• **EXERCISE**: A single number is the whole answer: the count of lines in these entries that hold "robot".

• **GIVEN DATA**:

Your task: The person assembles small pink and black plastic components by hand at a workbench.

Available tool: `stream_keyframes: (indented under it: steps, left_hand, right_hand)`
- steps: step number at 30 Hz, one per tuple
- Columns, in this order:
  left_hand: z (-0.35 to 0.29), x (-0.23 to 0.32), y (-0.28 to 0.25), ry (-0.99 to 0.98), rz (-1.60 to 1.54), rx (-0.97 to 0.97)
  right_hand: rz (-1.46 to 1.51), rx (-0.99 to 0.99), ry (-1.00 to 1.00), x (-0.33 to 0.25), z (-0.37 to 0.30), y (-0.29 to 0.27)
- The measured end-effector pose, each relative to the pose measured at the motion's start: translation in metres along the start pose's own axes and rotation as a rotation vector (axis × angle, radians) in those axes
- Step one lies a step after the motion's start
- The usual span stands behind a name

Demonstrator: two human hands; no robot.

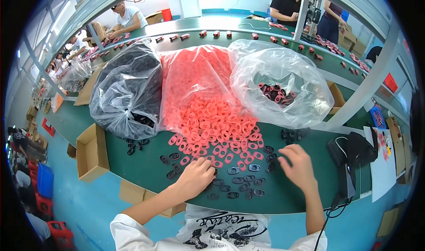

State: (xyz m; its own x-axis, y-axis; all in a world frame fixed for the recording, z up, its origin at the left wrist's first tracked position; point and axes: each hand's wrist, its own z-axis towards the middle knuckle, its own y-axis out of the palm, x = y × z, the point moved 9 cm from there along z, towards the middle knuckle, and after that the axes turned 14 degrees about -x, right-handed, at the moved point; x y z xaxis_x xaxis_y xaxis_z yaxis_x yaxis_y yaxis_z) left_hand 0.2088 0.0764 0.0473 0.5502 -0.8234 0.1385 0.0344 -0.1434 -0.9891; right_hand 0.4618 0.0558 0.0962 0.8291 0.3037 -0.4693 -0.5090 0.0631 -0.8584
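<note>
My left hand (198, 177) rests low over the table, its fingers curled together beside a small black oval part (215, 171). Whatever lies under those fingers is hidden. My right hand (298, 164) is open, thumb and forefinger apart, near black oval parts (271, 157). Between my hands lie several black oval rings (237, 180), a few with a shiny rim. Beyond them, pink oval rings (217, 127) spill out of a clear plastic bag (195, 67) onto the green table (146, 171).
A bag of black parts (128, 91) stands left, and an open bag of mixed parts (283, 83) right. An empty cardboard box (92, 153) sits at the left edge. Black cables (347, 184) hang at right. Behind, a conveyor (239, 34) carries red-and-black pieces past co-workers.
</note>
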Motion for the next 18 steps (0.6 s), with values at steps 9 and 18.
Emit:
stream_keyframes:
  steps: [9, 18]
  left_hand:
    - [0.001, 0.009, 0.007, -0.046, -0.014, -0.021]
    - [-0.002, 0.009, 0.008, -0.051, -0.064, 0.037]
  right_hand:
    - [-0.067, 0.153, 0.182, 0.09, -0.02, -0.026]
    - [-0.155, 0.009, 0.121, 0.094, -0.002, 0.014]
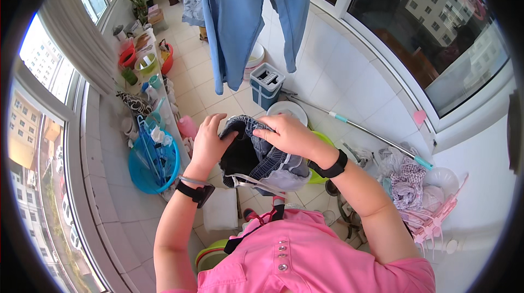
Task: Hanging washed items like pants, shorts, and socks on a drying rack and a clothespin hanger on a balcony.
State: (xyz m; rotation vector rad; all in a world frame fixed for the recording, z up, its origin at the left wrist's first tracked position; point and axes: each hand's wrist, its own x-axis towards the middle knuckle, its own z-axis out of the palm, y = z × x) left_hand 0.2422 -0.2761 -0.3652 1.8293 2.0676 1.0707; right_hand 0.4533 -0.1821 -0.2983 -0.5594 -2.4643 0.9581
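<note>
A dark blue-grey denim garment [267, 151] hangs in front of my chest, its waistband held open so the black inside shows. Pale drawstrings and a whitish cloth part dangle from its lower edge. My left hand [209, 143] grips the left side of the band, thumb inside and fingers round the outside. On the opposite side, my right hand [289, 133] pinches the band between thumb and fingers. The full shape of the garment is bunched up and hidden. Beyond it, light blue jeans [240, 20] hang from above.
At left, a blue basin [147, 175] holds hangers beside a cluttered ledge. A teal-and-grey mop bucket [266, 87] stands ahead, with a long mop handle [376, 137] leaning rightward. A pink rack [436, 216] with crumpled laundry is at right. Windows line both sides.
</note>
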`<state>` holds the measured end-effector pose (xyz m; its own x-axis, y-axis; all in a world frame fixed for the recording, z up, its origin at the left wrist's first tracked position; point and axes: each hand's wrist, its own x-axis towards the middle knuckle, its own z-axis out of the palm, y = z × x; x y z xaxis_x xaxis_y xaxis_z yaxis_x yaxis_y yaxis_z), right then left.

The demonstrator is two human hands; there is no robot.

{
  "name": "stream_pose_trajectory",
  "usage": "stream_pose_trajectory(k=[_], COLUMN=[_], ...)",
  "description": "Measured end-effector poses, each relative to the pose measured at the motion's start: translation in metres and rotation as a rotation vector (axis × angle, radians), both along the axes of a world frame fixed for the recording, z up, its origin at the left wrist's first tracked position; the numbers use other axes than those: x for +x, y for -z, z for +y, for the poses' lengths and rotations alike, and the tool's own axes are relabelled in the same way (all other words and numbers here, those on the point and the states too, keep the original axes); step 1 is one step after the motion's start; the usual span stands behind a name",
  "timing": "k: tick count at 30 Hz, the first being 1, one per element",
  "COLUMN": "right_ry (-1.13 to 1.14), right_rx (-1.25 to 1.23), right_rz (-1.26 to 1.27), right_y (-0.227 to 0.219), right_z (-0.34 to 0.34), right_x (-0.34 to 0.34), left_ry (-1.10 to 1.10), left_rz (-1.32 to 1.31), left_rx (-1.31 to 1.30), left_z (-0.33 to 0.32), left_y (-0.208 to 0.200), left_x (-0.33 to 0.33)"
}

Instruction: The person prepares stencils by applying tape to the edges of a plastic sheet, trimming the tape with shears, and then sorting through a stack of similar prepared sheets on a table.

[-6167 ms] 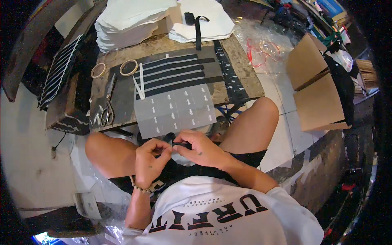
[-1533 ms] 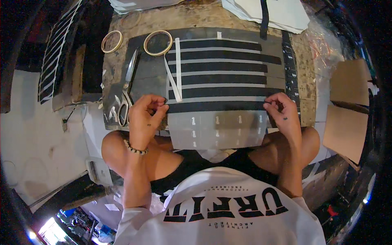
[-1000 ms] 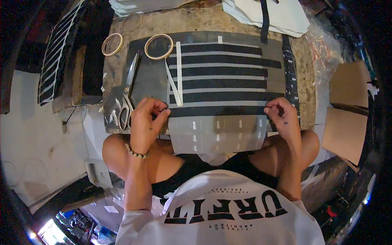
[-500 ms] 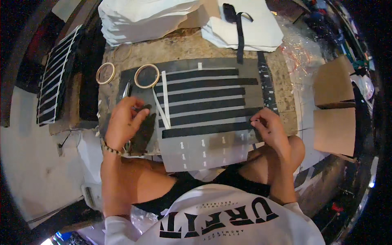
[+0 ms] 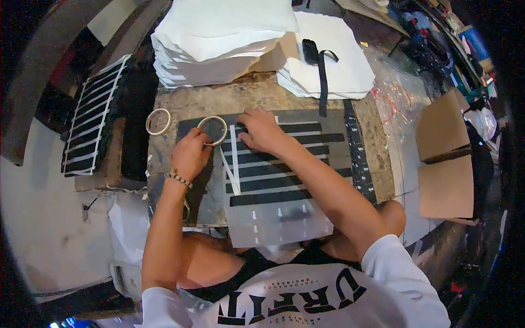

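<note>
My left hand (image 5: 191,153) is closed on the lower left edge of a thin cream roll of tape (image 5: 225,131). A pale tape tail (image 5: 228,169) runs down from the roll beside a straight length of white tape (image 5: 234,156). Black strips (image 5: 268,198) lie in spaced rows on a grey translucent sheet (image 5: 240,232) with small white marks. Over the upper left ends of the strips is my right hand (image 5: 262,131), its thumb and forefinger apart, touching the topmost strip. My right forearm hides part of the rows.
A second tape roll (image 5: 158,122) lies left on the worn board (image 5: 219,98). Stacked white sheets (image 5: 219,54) stand at the back, beside more white sheets (image 5: 344,54) bearing a black strap (image 5: 322,87). A striped panel (image 5: 95,117) leans left; an open cardboard box (image 5: 445,183) is right.
My right hand has left the strips' right ends for their upper left ends. My left hand has moved up and taken hold of the tape roll. The view has shifted.
</note>
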<state>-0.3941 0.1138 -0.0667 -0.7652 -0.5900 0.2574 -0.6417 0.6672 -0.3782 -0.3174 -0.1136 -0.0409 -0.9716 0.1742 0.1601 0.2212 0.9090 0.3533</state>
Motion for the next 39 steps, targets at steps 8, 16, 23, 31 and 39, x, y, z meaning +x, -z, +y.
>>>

• **THE COMPLETED TASK**: 2